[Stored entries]

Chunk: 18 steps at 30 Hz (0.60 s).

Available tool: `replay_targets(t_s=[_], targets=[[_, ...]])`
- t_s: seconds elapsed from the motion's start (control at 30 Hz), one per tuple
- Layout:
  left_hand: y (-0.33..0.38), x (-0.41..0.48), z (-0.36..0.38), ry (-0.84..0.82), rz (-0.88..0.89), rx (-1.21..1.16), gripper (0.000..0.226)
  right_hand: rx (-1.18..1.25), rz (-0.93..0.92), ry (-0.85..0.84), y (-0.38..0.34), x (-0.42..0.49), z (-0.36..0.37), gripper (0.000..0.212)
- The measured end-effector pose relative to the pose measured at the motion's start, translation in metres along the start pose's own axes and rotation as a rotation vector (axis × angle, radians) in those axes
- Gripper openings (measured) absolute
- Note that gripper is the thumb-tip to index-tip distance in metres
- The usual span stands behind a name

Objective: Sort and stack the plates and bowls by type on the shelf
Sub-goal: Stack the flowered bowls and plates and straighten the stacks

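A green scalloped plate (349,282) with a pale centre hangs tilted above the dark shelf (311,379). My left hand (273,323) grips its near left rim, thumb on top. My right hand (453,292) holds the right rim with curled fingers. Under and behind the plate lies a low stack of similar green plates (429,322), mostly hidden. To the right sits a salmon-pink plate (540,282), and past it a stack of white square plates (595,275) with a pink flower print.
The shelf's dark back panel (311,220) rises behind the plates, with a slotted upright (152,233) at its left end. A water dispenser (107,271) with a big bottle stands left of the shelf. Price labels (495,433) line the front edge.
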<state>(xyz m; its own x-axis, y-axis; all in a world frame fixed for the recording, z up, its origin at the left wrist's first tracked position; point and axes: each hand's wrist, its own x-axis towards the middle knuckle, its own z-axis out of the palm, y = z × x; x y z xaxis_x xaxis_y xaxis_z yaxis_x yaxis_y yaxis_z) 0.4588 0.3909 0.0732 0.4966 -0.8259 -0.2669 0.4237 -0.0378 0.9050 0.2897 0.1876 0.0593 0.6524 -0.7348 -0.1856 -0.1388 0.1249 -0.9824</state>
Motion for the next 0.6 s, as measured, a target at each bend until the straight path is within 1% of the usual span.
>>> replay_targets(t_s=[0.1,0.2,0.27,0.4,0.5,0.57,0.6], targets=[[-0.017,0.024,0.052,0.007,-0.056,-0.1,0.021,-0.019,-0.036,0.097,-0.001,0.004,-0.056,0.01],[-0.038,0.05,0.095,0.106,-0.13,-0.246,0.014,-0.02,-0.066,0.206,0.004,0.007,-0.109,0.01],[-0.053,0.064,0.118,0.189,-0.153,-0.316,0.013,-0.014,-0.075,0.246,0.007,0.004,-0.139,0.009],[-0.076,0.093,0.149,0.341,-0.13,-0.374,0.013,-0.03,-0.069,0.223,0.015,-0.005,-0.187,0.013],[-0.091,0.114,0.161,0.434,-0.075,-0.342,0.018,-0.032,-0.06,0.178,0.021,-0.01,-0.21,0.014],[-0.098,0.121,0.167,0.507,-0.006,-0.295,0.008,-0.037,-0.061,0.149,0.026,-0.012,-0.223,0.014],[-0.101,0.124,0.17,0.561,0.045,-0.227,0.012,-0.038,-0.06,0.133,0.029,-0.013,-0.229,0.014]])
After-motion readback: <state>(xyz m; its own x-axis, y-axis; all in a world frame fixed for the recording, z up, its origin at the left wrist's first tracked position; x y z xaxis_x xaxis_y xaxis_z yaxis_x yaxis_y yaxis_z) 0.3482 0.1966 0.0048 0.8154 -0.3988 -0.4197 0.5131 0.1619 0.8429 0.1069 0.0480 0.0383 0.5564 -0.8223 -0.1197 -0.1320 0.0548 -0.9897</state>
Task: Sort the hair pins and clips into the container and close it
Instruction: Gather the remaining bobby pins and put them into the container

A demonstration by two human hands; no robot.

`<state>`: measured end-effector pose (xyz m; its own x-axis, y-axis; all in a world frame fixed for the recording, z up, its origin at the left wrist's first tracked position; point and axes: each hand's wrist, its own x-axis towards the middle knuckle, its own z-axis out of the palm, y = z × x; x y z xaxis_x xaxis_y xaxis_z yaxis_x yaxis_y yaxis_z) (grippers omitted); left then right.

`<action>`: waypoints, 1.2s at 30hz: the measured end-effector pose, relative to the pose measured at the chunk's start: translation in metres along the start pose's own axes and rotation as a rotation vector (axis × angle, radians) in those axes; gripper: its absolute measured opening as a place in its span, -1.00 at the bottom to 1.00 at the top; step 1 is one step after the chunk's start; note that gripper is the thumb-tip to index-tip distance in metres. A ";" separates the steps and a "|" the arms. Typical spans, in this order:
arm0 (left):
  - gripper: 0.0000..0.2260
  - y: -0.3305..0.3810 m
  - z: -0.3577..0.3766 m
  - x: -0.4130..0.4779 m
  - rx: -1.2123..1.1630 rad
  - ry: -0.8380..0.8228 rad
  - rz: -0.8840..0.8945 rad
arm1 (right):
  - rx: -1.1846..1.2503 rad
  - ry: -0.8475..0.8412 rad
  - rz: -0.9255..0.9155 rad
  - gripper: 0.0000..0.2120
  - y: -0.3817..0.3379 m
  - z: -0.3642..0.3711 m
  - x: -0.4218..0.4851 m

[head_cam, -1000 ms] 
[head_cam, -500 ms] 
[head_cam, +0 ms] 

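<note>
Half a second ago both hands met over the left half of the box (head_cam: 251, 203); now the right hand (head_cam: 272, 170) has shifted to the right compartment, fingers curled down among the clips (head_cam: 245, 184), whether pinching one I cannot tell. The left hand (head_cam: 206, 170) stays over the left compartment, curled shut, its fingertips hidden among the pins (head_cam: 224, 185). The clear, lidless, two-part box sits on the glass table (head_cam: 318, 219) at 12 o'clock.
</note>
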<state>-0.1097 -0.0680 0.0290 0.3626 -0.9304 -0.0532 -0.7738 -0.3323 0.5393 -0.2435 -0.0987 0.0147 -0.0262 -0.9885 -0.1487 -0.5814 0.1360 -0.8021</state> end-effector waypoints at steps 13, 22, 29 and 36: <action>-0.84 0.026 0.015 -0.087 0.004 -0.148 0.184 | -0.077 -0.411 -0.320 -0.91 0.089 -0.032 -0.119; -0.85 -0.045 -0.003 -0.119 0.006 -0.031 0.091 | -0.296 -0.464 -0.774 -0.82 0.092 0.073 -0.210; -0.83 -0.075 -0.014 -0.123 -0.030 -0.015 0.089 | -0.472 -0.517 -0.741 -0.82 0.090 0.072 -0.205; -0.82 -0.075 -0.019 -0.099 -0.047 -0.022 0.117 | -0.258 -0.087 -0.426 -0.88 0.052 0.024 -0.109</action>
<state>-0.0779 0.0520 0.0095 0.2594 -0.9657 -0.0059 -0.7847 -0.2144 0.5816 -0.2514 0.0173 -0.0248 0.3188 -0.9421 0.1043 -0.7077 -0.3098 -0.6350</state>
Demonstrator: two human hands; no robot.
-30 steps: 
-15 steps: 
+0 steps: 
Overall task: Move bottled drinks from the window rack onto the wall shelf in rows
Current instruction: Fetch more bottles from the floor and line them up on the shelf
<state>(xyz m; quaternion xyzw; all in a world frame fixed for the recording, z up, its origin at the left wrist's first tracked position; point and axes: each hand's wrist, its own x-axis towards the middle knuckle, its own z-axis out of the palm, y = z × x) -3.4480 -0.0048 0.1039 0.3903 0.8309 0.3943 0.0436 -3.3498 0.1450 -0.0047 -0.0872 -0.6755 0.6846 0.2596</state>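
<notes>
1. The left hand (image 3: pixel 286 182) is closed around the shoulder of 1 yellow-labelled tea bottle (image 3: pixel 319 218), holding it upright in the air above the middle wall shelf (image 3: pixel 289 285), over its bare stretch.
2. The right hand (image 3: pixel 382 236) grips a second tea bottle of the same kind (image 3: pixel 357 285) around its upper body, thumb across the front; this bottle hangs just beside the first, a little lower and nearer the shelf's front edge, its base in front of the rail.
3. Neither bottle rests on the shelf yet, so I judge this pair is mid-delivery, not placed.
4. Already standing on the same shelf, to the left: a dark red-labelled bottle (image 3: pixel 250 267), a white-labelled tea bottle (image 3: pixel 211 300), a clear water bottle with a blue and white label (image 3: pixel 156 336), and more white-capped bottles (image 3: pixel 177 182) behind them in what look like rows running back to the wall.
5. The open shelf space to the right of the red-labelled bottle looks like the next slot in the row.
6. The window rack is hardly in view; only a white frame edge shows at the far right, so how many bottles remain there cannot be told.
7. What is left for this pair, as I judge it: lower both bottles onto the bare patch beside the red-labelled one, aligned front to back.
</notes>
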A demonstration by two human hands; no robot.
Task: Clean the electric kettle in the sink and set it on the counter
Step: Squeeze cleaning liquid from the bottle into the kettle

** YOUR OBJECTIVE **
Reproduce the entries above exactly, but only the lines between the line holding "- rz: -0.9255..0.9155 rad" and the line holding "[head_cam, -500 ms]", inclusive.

** REPLY **
  - rz: -0.9255..0.9155 rad
  - gripper: 0.0000..0.2120
  - y: -0.3817..0.3379 m
  - z: -0.3642..0.3711 m
  - x: -0.4218..0.4851 m

[head_cam, -1000 ms] 
[head_cam, -500 ms] 

There is nothing else to this exercise.